On this day in 1987 Thomas Sankara, revered revolutionary socialist and Pan-africanist president of Burkina Faso known as the “African Che Guevara,” was murdered by the agents of US and French imperialism determined to maintain a neocolonial control of resource-rich West Africa.
Born in 1949 in what was then still a French colony known as Upper Volta, Sankara grew up amid the independence struggles sweeping across Africa. He attended a military academy at 19 in order to access an education and it was through the military that he both witnessed a revolt in Madagascar that toppled a neo-colonialist regime, and, ironically, was first exposed to Marxist ideas. It was also in the military that he developed a close friendship with Blaise Compaoré who became his comrade-in-arms in toppling the corrupt government and assumption of power in 1983, and, four years later, his assassin.
Sankara was hugely popular among the people and when briefly imprisoned prior to taking power for his principled stands against corruption and poverty, the support of the masses compelled a left-leaning group of junior officers to liberate him from prison and, that same year, propel him to power. Upon assuming power, President Sankara began instituting a broad array of revolutionary changes to counter the poverty and maldevelopment from nearly a century of bloody colonial pillage & enslavement.
He renamed the country Burkina Faso, “the land of the upright people.” And his actions spoke even louder than his words, as he attacked endemic corruption and ended inflated salaries and luxury lifestyle of public officials including himself. He mobilized the people to achieve true independence from the colonizers, nationalizing the rich Burkinian resources, channeling their wealth into building housing, infrastructure and industry, increasing literacy, expanding access to healthcare, and instituting a national vaccination program to eradicate multiple diseases the colonists allowed to flourish.

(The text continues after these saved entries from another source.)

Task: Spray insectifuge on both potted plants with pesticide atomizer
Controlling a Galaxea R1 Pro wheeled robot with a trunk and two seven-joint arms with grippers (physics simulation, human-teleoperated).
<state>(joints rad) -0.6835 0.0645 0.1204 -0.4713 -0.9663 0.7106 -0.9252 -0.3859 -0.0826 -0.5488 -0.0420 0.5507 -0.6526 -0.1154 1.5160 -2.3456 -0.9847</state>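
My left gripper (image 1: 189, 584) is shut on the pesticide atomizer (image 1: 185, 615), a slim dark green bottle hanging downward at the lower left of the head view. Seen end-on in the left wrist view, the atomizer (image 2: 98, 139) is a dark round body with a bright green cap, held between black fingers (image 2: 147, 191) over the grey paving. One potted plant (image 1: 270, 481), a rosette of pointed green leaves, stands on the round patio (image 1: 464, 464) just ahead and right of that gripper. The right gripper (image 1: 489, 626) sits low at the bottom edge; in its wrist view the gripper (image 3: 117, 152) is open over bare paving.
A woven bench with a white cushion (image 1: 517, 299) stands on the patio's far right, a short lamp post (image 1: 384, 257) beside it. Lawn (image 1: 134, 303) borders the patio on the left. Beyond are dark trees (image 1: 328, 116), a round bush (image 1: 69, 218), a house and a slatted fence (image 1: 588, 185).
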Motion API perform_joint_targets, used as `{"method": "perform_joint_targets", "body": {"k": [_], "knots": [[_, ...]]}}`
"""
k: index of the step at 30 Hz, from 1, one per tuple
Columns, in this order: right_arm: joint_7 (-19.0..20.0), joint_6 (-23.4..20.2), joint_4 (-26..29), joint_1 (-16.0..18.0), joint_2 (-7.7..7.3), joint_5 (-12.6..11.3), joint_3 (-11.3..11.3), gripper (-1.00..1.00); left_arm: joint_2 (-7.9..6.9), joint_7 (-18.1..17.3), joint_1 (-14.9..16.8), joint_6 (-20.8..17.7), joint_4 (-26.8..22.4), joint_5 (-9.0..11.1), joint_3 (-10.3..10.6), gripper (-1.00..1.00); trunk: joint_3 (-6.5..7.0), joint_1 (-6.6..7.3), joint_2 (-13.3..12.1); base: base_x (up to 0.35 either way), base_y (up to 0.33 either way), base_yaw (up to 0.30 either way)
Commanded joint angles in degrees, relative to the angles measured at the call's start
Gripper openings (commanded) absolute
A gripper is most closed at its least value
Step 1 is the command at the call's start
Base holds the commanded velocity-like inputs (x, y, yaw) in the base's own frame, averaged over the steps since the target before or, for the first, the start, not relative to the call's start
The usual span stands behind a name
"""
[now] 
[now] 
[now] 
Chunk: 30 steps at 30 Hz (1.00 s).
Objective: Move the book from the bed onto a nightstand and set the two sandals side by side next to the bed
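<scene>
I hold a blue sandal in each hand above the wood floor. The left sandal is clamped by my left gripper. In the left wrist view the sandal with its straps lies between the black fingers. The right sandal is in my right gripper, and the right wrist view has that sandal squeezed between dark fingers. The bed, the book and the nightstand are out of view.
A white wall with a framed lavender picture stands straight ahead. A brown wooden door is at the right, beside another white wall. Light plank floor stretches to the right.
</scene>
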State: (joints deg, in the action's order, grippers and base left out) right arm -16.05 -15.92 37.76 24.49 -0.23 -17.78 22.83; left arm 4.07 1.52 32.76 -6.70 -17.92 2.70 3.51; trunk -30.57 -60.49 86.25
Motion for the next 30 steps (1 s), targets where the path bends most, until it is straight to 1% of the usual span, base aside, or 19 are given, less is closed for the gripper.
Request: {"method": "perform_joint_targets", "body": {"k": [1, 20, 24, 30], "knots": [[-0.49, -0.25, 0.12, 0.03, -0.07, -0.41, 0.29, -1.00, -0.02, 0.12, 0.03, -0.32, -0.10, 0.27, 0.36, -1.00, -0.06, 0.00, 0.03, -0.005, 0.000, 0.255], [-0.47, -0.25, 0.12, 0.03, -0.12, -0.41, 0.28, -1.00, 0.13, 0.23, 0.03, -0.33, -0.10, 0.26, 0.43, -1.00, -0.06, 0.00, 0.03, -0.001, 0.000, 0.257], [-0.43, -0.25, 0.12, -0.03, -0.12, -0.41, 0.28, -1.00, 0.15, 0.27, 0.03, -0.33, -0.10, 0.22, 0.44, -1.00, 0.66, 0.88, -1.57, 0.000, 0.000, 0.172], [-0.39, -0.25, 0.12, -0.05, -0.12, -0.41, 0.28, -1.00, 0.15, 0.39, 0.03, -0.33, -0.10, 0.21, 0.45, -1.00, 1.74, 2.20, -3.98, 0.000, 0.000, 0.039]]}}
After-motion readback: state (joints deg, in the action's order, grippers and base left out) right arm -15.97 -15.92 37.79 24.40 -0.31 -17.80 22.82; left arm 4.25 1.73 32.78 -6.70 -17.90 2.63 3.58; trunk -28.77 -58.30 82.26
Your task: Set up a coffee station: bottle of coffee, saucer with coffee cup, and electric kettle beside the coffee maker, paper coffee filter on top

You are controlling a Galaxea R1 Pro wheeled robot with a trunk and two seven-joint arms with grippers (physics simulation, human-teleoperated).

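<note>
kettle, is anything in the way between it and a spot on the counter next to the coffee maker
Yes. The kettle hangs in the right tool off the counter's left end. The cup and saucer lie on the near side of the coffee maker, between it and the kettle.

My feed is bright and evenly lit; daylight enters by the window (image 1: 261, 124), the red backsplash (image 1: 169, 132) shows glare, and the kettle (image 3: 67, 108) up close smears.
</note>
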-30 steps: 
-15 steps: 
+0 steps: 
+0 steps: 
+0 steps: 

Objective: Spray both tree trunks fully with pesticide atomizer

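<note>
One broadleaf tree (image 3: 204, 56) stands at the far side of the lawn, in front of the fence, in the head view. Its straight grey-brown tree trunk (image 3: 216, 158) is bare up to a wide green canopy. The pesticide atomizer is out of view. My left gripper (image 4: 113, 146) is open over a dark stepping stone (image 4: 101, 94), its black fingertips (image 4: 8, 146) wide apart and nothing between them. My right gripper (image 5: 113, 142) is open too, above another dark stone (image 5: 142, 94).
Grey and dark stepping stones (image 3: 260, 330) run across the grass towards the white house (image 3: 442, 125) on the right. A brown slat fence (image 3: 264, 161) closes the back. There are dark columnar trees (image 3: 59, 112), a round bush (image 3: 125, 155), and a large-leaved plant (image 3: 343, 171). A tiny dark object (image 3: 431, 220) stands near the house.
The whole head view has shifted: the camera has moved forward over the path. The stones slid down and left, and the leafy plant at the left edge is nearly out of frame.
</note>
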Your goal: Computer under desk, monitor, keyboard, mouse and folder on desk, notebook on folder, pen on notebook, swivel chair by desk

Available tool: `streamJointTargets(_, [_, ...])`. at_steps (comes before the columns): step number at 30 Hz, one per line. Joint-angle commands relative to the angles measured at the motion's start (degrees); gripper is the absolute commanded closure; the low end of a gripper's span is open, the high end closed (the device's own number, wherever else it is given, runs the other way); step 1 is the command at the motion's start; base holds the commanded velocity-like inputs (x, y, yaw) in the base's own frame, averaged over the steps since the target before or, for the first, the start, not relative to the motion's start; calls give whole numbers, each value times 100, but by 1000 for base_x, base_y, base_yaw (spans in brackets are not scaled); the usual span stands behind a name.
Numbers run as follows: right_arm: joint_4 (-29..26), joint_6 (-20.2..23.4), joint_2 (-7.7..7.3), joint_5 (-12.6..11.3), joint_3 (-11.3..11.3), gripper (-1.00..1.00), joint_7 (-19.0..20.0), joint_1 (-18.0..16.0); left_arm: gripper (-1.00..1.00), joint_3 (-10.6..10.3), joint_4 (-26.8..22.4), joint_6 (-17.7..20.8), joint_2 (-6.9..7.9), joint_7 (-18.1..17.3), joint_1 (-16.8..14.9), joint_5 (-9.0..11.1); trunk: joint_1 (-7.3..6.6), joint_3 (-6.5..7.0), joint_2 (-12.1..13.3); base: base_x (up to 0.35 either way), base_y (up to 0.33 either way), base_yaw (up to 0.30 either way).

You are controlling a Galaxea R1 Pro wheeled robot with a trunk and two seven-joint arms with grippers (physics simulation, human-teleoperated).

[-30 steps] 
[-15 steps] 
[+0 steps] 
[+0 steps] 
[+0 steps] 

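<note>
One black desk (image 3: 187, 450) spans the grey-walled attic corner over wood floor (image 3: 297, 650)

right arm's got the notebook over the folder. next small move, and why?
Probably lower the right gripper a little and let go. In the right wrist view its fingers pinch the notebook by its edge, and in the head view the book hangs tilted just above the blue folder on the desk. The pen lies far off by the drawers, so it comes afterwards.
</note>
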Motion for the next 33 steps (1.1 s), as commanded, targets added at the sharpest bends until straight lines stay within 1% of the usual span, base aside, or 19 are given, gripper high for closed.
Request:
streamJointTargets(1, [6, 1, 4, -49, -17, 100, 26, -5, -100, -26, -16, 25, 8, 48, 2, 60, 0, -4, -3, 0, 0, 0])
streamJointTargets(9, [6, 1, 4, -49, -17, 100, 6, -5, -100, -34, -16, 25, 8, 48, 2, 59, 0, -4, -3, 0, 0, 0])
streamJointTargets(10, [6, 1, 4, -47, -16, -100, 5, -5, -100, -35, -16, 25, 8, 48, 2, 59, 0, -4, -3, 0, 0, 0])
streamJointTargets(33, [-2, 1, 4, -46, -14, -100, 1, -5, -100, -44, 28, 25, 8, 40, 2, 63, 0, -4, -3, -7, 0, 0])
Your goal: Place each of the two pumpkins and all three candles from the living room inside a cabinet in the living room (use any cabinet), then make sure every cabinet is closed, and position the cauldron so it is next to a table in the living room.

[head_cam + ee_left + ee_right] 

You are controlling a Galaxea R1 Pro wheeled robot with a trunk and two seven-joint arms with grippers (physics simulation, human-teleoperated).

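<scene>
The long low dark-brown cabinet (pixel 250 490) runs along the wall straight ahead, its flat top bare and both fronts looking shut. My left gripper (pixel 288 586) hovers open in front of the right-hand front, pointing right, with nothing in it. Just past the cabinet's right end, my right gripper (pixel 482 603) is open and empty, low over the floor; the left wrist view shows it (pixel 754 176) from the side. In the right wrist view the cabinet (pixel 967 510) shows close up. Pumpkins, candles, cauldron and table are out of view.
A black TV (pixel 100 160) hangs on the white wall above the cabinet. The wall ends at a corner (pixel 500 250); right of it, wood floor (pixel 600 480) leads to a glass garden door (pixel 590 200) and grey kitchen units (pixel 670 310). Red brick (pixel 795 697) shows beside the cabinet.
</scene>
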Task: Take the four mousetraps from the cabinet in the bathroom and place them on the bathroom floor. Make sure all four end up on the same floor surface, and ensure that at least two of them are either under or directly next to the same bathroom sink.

Declaring: ‘He who feeds you, controls you,’ he opposed foreign aid and strove for food sovereignty, instituting land reform and import substitution. He repudiated the debt and the structural adjustment austerity it entailed, and moved to end dependence on the French franc by moving toward a new currency in economic partnership with Ghana.
All this was too much for the Western imperialists. “Too forthright,” “a troublesome man,” “a radical” with “a Marxist vocabulary,” they complained, furious about his consistent ”siding with Cuba, the Soviets, and with Nicaragua” and friendship with Qhaddafi. Secretly US and French intelligence plotted. And they found their Burkinian traitor and frontman in Blaise Compaoré, who with other traitor henchmen pumped 12 bullets into Sankara, ending the people’s revolution.
In 1984, Sankara, in a speech at the UN, had stated, “I come here from a country whose seven million children, women, and men refuse to die from ignorance, hunger, and thirst any longer.”
Compaoré, however, refused to let imperialism die, ensuring instead the desperate poverty and illiteracy of the people for years to follow. While 35 years later Compaore was sentenced in absentia to life imprisonment for Thomas Sankara’s murder, he continues to live in luxury under the protection of the French in their neocolonial state of Côte d'Ivoire. The imperialist criminals, of course, were never charged.